At the MVFD our engineers act as our company officers. My engineer, Eric, has been trying to into paramedic school now for several months. Over the last couple of weeks I have been helping him study while he tries to get into Mt Sac's paramedic program. This week he found out that he has made it. He starts at the end of this month. The problem is that at the MVFD we are losing an engineer. We don't have any one else that can drive the engine, or be a company officer. There may be times when it is just me and a reserve firefighter staffing the brush engine (I don't need a class B license to drive it). At the end of this month we also lose Mongo (Brett) who has been picked up for a season with the US Forrest Service. So starting at the end of this month I'm the only full time employee on my side of the week. It should be interesting to see what happens.

Wednesday, April 9, 2008


For the second week in a row the tones went off before 0730 on Thursday. Luckily for the crew getting off duty, my shift was all there and we took the call. It was a call for a man with chest pain and while we were responding dispatch informed us that the patient may want to go to the hospital in his own vehicle. When we got there we found a man that had chest pain and was spitting up some blood that wanted to go to the hospital without us. After trying multiple times to get him to go in the ambulance, which by this time had arrived on scene, we signed him out AMA. This is where the call got interesting. The hill that we were on was very steep. So much so that the engine had a hard time staying in place even with the wheels chalked.

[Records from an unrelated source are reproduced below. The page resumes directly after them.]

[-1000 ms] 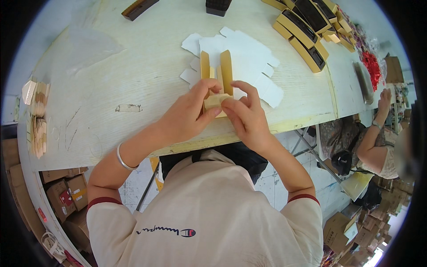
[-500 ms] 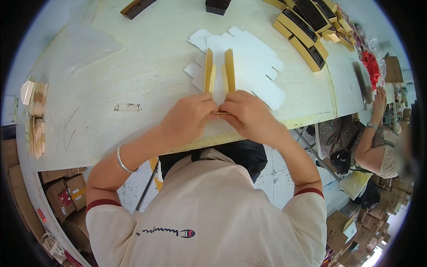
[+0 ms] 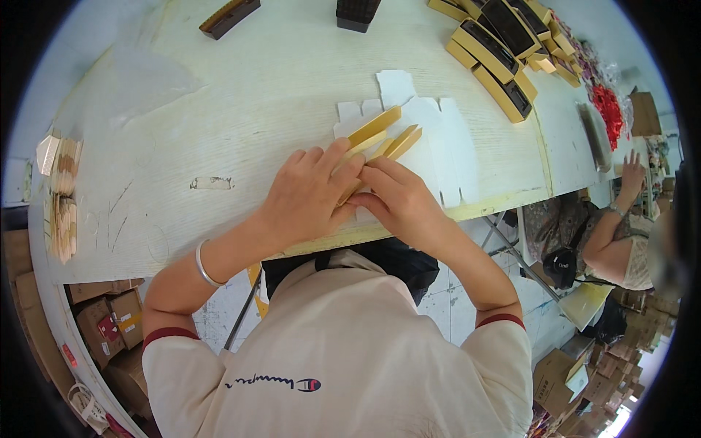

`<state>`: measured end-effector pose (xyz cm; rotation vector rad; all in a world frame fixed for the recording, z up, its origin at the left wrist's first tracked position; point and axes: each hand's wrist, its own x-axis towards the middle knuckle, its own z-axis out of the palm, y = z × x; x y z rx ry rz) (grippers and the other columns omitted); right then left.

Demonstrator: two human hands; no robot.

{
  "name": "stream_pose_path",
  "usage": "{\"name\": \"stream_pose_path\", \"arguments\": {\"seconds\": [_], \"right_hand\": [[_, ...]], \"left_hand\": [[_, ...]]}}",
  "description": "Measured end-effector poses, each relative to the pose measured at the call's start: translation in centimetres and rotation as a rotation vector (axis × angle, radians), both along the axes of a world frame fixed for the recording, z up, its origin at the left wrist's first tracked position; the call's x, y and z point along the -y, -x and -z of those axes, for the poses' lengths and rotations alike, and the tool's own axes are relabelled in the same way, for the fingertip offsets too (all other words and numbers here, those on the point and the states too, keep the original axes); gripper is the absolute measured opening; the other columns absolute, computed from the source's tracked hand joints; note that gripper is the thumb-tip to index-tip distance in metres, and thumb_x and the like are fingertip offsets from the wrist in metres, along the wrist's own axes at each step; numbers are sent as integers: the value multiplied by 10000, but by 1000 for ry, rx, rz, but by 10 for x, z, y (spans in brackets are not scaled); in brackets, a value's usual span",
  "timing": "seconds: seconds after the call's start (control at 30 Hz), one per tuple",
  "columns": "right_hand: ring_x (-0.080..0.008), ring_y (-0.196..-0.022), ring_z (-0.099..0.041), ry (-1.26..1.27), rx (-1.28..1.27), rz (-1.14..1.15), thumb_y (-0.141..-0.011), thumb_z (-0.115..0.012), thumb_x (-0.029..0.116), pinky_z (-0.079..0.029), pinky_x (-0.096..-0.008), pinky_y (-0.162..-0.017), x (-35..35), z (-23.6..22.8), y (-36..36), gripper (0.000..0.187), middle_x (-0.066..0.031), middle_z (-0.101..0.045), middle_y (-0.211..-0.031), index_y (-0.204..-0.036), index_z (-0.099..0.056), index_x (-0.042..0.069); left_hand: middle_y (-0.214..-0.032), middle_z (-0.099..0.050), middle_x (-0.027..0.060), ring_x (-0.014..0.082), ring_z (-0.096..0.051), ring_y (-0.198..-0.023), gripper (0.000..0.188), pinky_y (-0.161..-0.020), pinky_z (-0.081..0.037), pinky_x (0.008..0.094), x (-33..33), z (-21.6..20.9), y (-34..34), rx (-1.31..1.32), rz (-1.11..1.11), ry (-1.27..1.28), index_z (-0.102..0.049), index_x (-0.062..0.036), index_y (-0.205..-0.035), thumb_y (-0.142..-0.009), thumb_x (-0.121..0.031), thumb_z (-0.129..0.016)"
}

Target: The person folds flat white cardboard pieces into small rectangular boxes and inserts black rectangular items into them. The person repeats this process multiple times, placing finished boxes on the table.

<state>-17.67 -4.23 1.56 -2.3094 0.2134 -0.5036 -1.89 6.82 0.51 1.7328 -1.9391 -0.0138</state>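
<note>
Carton (image 3: 374, 126), gripped between both your hands (image 3: 305, 191) at centre, looks only part-folded, its gold panels (image 3: 403, 141) open toward one o'clock, with flat white card (image 3: 447, 146) unfolded at two and formed boxes (image 3: 502, 95) at one.

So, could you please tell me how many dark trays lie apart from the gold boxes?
2: one dark tray toward the upper left, another dark tray at top centre; others may be hidden.

From my end I watch through 1 fisheye view on the wearer's head, facing down over the shirt (image 3: 350, 328) to the left hand (image 3: 310, 191), right hand (image 3: 404, 198) and worktop (image 3: 255, 131) close below.
</note>
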Motion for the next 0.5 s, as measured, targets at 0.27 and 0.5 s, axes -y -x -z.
{"name": "stream_pose_path", "arguments": {"seconds": [0.27,0.5], "right_hand": [[-243,-784,-553,658,-29,109,-666,-765,108,-458,-359,-691,58,-37,19,303,-104,-589,-1060,-932,-639,38],[-275,-757,-539,406,-43,59,-684,-747,114,-434,-379,-658,11,-13,5,217,-84,-545,-810,-773,-567,32]], "left_hand": [[-1227,-486,119,319,-526,-1038,538,-859,-432,451,2,-39,-47,37,91,-141,-518,-81,-1155,-680,-142,-763],[-1199,-516,59,266,-537,-940,496,-784,-459,417,1,-21,-7,214,-7,27,-607,-115,-1133,-660,-145,-754]]}}
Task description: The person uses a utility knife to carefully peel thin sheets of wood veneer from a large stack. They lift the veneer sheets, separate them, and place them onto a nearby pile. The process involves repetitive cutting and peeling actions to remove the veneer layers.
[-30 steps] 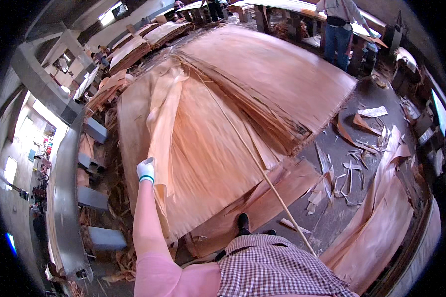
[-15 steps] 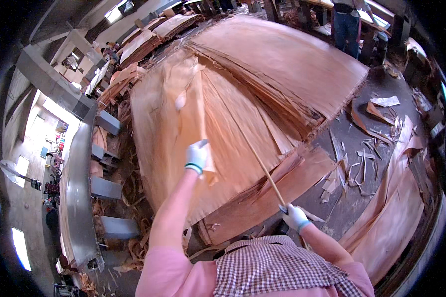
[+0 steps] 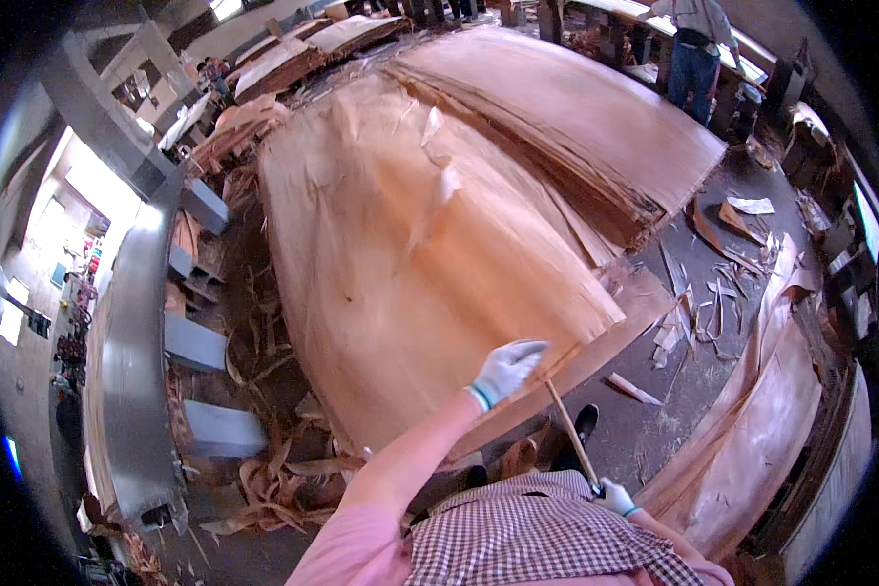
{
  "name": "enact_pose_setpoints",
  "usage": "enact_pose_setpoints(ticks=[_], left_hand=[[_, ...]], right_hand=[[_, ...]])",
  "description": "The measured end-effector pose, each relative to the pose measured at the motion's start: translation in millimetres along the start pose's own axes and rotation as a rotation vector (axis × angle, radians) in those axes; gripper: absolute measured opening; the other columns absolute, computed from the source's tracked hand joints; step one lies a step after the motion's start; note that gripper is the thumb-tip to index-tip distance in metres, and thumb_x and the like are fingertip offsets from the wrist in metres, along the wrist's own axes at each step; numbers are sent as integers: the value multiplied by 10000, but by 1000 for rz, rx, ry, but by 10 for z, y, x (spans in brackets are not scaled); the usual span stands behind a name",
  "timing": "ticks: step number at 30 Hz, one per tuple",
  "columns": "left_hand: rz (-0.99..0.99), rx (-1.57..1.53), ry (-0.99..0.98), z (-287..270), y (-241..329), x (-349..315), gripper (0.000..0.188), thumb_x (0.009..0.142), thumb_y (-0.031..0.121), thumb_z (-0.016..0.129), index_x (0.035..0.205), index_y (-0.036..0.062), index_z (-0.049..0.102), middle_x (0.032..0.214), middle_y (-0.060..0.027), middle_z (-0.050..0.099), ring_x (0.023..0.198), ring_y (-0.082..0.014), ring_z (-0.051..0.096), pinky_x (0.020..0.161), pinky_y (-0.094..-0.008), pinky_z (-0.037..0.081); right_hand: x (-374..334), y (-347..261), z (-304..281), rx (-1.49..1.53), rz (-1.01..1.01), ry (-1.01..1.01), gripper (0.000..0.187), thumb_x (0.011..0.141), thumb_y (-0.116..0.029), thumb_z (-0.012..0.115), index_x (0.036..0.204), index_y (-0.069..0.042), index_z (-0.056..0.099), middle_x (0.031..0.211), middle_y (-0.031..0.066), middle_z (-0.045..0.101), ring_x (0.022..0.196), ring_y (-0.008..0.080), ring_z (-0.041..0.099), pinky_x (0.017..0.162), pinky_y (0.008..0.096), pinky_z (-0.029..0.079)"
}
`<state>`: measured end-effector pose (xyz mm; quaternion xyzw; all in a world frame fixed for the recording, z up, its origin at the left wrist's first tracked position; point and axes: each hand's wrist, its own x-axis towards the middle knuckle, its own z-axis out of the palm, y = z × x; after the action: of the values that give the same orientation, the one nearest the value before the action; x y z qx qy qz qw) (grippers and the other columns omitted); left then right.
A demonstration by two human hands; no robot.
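A large, thin sheet of orange-tan wood veneer [image 3: 439, 283] is spread over a low stack in front of me. My left hand [image 3: 510, 371], in a white glove with a teal cuff, is over the sheet's near edge, its fingers stretched out to the right. Near my right hip, my gloved right hand [image 3: 613, 498] is closed round the lower end of a long, thin wooden stick [image 3: 571, 430]. The stick slants up and left to the sheet's near edge; its far part is hidden under the veneer. Torn, whitish creases [image 3: 446, 181] run along the sheet's far middle.
A second, thick veneer stack [image 3: 576, 107] lies beyond to the right. Long veneer pieces [image 3: 752, 420] and scraps [image 3: 713, 313] litter the floor at right. Grey block supports [image 3: 200, 342] and a metal beam [image 3: 137, 361] line the left. A person [image 3: 695, 59] stands far right.
The top veneer sheet has come down and spread rightward, covering most of the stick. My left hand has moved right and nearer; my right hand has drawn back toward my hip with the stick.
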<state>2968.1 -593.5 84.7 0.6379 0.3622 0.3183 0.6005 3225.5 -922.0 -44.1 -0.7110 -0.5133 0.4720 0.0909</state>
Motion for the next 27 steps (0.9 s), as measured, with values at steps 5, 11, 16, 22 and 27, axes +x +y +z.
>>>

The EMT driving the ambulance tried to make a three point turn on a little side road but never made it to the third point. He got high centered on the dirt road and buried his rear bumper in the dirt. The problem was that the ambulance was now blocking our only way out. So we tried to get them out. First, by digging them out.

Then, by putting rocks under the tires so that they could get some traction (which almost worked).

We then tried cribbing (pieces of wood used for vehicle stabilization), which didn't work.

A frustrated EMT.

We then decided that we had to risk using the engine on the steep slope to pull the ambulance out. The ambulance paramedic (Melissa) seems a little embarrassed. As you can see in this shot we are on a good size hill with a nice view.

With the use of some large rocks we kept the engine from sliding down the hill while we jacked the ambulance out of it's ditch. Everyone was a little dirty after this call. We still are waiting for our ice cream from this ambulance crew.

Tuesday, April 8, 2008

Auto Ex Video

Sorry the videos are small and grainy. It's all that my phone can do. Here is a video from my auto extrication day.


Here are a couple of videos of our physical agility test that we set up. We all took turns racing through several events. I managed to get the fastest time this night.